> **REQUIRED WORK**
Scan the entries and copy each line where the word "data" is present.

> **MATERIAL SHOWN**
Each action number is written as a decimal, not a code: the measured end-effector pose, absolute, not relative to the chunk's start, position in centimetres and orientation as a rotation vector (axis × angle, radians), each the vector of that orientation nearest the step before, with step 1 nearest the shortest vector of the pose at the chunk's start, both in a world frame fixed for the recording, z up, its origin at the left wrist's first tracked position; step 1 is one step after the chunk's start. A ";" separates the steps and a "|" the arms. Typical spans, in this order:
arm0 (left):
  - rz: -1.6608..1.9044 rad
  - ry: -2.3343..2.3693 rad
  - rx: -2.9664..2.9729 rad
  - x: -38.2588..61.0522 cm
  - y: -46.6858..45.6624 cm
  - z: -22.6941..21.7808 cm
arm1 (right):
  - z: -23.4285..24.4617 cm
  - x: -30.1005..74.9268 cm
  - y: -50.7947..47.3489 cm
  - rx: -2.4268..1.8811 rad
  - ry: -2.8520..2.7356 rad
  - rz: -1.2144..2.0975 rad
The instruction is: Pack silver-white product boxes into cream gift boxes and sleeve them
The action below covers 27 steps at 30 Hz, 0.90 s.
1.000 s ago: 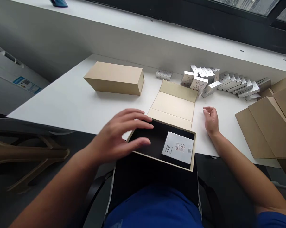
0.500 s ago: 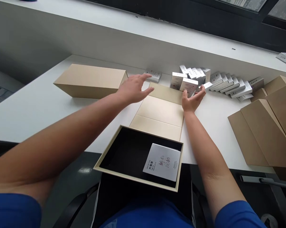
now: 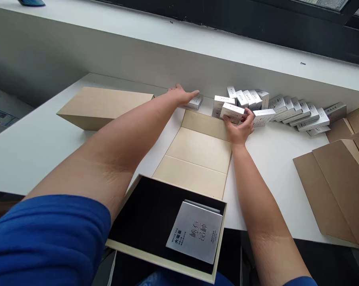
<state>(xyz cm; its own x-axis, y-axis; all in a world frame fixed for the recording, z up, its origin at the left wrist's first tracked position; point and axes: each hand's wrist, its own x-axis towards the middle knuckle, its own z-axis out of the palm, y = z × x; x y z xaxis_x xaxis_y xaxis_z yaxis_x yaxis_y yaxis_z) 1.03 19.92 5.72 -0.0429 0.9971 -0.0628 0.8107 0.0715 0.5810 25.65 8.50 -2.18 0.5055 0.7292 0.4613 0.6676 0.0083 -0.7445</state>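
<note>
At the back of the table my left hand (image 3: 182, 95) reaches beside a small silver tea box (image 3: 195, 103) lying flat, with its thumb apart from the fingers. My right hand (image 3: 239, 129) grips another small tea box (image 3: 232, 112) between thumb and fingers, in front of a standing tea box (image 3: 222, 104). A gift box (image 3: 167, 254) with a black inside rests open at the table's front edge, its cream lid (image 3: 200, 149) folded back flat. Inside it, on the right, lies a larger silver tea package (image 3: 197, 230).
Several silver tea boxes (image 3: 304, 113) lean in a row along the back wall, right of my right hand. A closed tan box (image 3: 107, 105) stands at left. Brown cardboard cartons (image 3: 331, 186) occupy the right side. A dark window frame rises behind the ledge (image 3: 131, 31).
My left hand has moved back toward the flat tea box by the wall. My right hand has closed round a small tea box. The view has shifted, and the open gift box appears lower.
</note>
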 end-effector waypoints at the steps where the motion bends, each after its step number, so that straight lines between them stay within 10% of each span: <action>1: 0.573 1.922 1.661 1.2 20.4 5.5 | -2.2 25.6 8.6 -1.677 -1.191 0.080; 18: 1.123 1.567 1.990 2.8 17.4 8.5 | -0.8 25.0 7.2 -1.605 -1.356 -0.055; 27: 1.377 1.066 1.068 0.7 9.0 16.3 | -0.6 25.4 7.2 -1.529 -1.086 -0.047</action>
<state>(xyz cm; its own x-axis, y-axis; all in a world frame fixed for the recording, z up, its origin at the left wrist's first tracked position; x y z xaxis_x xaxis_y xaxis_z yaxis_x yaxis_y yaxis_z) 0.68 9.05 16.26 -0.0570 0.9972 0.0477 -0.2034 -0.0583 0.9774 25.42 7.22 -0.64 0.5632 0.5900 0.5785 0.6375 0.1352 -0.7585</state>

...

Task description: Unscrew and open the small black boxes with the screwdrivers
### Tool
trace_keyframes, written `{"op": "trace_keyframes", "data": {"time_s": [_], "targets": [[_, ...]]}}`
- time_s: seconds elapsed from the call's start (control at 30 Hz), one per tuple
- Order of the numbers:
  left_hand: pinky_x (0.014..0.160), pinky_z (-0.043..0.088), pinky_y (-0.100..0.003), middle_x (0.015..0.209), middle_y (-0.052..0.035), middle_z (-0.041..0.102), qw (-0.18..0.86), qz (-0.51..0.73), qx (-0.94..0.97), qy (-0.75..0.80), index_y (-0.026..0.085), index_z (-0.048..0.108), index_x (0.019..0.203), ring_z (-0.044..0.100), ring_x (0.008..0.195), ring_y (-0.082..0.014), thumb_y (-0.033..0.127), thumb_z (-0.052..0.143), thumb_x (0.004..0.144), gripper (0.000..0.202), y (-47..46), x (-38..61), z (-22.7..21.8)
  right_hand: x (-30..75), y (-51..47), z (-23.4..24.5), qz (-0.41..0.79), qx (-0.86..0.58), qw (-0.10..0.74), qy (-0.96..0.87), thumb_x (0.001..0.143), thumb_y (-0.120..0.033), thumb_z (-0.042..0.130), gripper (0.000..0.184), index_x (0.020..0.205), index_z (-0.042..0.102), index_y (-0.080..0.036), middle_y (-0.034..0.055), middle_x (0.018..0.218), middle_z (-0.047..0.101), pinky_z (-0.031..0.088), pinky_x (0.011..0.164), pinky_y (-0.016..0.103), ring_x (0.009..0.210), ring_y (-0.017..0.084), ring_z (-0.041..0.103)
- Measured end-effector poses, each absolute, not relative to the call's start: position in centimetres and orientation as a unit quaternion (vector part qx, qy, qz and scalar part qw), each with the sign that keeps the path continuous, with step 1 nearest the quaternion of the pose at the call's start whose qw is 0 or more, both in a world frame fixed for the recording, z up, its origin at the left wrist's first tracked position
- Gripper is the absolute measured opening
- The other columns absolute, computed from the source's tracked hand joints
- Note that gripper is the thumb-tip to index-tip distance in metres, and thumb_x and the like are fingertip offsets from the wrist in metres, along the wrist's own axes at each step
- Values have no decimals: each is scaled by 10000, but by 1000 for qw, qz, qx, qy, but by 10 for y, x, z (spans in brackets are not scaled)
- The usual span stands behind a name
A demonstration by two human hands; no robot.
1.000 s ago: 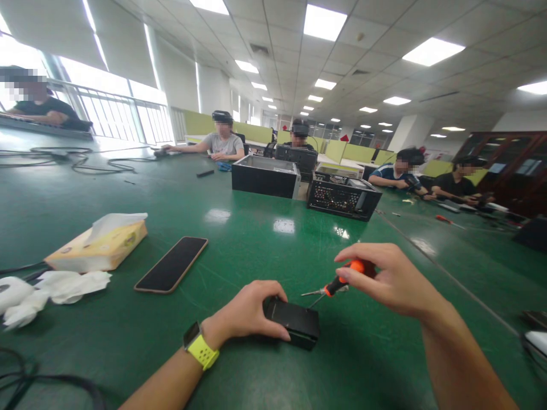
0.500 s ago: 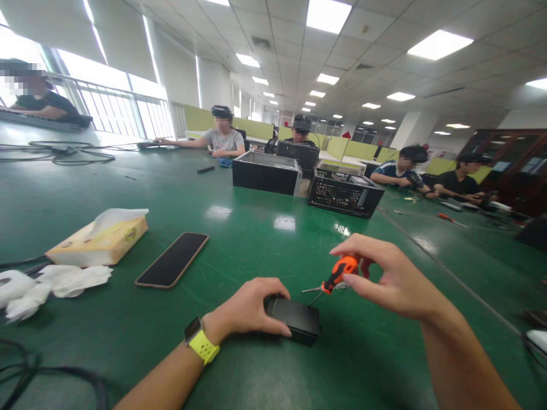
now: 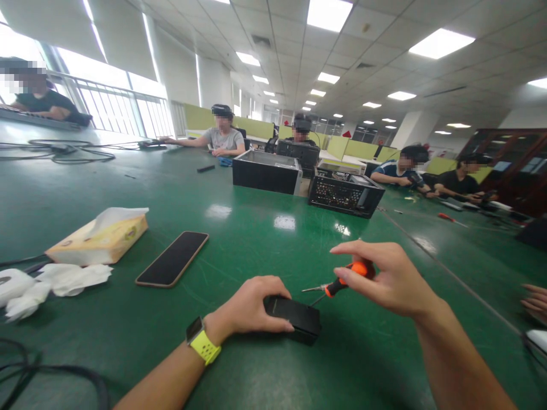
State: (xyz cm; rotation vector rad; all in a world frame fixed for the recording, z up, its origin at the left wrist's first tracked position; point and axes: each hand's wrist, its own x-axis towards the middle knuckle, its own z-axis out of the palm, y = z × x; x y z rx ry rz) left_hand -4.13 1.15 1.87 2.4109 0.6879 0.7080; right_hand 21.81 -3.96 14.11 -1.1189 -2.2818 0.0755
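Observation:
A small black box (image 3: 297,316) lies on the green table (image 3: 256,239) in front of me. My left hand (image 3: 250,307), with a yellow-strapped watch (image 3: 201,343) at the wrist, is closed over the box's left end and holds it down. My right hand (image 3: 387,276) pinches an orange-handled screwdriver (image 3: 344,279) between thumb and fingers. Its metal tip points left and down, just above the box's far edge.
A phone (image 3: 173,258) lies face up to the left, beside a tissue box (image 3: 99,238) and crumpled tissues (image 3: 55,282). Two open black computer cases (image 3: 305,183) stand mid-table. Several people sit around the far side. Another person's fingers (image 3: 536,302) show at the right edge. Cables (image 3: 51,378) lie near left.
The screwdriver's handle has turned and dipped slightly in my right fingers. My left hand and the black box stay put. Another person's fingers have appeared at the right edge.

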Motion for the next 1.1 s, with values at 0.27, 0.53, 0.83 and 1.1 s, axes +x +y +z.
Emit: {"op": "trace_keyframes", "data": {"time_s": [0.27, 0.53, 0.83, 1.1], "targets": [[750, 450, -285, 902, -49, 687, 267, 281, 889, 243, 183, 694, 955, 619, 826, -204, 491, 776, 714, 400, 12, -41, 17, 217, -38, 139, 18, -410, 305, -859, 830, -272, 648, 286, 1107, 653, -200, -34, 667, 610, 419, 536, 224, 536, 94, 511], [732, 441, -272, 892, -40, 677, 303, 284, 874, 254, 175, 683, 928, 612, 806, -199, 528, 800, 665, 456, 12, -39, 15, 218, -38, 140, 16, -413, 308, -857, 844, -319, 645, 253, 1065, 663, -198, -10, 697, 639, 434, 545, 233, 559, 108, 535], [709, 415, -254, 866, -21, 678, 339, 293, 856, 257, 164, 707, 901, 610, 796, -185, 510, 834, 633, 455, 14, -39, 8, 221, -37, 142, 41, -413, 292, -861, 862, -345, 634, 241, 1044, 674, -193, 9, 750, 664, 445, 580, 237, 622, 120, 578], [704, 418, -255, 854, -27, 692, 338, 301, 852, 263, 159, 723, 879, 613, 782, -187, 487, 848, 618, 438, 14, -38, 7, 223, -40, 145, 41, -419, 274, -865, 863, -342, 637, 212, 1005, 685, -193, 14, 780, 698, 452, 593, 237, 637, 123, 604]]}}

> **ANSWER SECTION**
trace_keyframes, written `{"op": "trace_keyframes", "data": {"time_s": [_], "targets": [[_, ...]]}}`
Emit: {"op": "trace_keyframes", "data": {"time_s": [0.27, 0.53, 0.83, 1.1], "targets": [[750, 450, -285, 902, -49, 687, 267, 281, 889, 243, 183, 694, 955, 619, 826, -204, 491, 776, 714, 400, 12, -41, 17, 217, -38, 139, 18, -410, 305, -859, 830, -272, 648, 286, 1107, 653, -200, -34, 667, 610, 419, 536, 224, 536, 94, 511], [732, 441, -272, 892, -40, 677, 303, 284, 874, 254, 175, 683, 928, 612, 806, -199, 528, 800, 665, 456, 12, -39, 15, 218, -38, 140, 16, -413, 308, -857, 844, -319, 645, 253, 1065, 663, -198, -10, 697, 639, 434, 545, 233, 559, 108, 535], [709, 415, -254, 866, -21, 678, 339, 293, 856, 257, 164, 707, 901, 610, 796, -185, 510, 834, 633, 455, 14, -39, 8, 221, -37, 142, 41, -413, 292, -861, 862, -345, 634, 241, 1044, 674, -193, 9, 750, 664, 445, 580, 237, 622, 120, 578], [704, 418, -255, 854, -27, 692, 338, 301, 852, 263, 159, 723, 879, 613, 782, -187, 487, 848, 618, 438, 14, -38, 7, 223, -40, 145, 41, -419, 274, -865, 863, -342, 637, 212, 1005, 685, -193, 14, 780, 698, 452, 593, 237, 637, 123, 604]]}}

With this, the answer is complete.